Whether Charity is a Single Virtue
We proceed to the fifth article thus:
1. It seems that charity is not a single virtue. For habits are different if their objects are different, and charity has two objects which are infinitely apart, namely, God and one's neighbour. It follows that charity is not a single virtue.
2. Again, it was shown in Q.17, Art.6, and in 12ae, Q.54, Art.2, that a habit is diverse if its object has several aspects, even though its object is fundamentally one. Now there are many aspects of love to God, since we ought to love God in return for each benefit received. It follows that charity is not a single virtue.
3. Again, charity includes friendship towards one's neighbour, and there are several kinds of friendship named by the philosopher in 8 Ethics 11 and 12. It follows that charity is not a single virtue, but a virtue of several different kinds.
On the other hand: as God is the object of faith, so is he the object of charity. Now according to Eph.4:5: |One faith,| faith is a single virtue because of the unity of divine truth. Charity is therefore a single virtue because of the unity of divine goodness.

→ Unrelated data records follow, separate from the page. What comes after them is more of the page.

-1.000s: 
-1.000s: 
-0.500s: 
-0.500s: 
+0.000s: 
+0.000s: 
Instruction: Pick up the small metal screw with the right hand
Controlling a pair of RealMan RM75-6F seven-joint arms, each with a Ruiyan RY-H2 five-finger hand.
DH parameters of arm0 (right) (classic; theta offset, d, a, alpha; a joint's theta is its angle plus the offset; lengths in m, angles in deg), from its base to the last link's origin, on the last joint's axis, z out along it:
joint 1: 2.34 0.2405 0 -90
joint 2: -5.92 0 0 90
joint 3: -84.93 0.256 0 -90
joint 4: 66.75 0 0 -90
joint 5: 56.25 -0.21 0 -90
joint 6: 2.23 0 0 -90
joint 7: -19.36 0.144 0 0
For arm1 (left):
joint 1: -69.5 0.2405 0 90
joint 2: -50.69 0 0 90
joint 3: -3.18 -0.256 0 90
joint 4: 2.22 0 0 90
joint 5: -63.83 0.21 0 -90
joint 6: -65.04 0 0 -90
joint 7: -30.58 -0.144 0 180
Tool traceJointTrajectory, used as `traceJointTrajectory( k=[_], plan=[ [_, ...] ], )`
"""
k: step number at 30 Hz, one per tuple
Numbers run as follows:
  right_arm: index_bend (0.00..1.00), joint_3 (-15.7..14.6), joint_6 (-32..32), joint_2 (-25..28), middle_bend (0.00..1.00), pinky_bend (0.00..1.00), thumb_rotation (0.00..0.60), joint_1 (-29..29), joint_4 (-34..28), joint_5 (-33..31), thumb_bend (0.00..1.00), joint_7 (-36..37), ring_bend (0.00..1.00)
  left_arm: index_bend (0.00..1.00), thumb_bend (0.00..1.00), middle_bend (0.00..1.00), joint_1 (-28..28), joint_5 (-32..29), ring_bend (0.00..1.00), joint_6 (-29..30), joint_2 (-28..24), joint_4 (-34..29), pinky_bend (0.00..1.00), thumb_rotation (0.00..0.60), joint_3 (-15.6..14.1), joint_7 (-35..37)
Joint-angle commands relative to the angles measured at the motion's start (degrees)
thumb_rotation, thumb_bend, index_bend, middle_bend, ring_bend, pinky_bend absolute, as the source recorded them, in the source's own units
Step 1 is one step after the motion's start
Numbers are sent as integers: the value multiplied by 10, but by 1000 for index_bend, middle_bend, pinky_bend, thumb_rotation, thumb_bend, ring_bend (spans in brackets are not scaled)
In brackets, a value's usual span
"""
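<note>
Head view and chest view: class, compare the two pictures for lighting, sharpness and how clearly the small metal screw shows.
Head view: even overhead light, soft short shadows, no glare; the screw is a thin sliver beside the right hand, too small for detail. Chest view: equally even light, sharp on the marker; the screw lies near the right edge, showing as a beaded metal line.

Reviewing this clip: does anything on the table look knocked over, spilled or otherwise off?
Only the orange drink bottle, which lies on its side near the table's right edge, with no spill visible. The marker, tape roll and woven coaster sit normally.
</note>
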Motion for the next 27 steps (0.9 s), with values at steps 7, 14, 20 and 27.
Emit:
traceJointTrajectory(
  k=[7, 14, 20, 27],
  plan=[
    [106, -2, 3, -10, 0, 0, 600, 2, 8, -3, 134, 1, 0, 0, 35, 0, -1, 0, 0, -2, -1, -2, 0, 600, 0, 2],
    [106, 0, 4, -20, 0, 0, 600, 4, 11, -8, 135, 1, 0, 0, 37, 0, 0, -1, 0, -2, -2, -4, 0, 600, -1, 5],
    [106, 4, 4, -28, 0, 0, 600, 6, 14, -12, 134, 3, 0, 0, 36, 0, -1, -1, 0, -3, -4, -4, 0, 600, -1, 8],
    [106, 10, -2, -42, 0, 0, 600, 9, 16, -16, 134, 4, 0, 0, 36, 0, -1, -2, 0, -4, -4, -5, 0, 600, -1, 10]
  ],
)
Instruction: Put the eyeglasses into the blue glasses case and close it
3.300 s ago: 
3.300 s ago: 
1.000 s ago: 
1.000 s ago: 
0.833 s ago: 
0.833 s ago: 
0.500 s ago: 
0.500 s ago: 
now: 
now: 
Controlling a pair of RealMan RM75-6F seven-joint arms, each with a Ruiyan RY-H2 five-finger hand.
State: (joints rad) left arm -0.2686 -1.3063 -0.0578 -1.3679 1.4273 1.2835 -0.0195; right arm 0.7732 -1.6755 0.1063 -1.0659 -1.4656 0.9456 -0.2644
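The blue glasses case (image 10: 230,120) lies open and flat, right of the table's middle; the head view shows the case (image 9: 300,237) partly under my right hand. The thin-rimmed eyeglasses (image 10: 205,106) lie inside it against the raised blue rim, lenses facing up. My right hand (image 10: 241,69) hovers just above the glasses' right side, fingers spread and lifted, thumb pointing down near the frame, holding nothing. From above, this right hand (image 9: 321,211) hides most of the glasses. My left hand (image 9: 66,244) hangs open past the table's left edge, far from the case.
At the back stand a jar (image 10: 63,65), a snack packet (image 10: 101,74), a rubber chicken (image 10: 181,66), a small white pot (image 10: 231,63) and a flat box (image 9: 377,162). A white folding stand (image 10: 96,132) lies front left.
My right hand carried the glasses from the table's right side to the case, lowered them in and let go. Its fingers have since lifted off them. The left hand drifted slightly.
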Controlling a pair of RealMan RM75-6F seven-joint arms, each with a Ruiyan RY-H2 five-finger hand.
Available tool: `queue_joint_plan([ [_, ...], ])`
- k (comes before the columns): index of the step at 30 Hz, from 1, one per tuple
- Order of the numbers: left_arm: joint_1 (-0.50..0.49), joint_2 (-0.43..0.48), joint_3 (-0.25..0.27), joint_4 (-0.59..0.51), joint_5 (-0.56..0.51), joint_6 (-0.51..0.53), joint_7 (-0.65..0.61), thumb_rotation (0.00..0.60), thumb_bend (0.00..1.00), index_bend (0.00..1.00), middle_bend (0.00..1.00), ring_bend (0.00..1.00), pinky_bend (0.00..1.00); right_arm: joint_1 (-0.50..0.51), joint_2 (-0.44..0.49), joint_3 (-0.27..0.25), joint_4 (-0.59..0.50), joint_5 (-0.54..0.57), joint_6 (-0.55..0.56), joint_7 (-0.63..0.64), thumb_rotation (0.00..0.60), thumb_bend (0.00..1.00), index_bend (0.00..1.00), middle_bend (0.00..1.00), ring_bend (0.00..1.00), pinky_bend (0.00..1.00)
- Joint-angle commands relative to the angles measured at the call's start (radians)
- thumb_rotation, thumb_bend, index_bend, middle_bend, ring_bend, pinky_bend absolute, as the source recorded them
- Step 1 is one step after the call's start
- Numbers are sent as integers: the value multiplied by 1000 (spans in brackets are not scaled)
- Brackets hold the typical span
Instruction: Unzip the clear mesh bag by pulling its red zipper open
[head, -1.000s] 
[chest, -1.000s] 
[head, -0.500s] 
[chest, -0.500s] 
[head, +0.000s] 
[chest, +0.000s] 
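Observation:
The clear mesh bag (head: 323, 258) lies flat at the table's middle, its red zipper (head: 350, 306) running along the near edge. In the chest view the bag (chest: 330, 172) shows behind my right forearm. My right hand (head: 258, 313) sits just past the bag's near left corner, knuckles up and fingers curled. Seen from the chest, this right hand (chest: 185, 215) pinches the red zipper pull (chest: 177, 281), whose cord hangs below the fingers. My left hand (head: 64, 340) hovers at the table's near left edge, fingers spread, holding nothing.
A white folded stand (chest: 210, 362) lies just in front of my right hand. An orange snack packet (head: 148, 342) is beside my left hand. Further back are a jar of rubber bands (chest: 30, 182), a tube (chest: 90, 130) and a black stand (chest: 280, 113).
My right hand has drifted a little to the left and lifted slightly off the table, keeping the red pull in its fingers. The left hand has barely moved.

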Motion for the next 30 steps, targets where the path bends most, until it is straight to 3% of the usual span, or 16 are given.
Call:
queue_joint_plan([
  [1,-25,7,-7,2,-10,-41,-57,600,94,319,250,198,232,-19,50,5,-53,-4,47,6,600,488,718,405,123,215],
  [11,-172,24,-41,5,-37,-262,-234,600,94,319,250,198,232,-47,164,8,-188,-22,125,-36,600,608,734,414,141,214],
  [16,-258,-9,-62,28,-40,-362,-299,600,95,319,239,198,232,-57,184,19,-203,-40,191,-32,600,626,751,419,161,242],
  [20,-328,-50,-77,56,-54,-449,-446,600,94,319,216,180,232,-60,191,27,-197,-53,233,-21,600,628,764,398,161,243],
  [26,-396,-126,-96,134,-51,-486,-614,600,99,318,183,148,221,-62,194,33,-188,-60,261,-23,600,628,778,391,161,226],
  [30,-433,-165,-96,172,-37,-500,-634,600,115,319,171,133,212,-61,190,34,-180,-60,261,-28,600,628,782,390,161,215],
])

I answer: charity is friendship of man with God. Now we may distinguish between friendships according to their different ends, and say that there are three kinds of friendship, founded on the useful, on the pleasant, and on the good. We may also distinguish between them as does the philosopher in 8 Ethics 11 and 12, according to the different types of communion on which they are founded, and say there are friendships between relatives, between fellow-citizens, and between travellers, founded on natural relationship, on civil community, and on the companionship of the road. But we cannot divide charity in either of these ways. For the end of charity is one, since it is the divine goodness, and the communion of eternal beatitude on which its friendship is based is likewise one. It remains that charity is simply a single virtue, and not a virtue of several kinds.
On the first point: this reasoning would be valid if God and one's neighbour were objects of charity equally. But they are not so. God is the principal object of charity, whereas one's neighbour is loved for God's sake.
On the second point: by charity we love God for his own sake. The love of charity is therefore of one single kind. According to Ps.106:1 it is love for God's goodness, which is his substance: |O give thanks unto the Lord; for he is good.| Other reasons for which we love God, or ought to love him, are secondary and consequential.
On the third point: the philosopher is speaking of human friendship, in which there are diverse ends and diverse kinds of communion. But there is no such diversity in charity, as we have said, so that the two are not the same.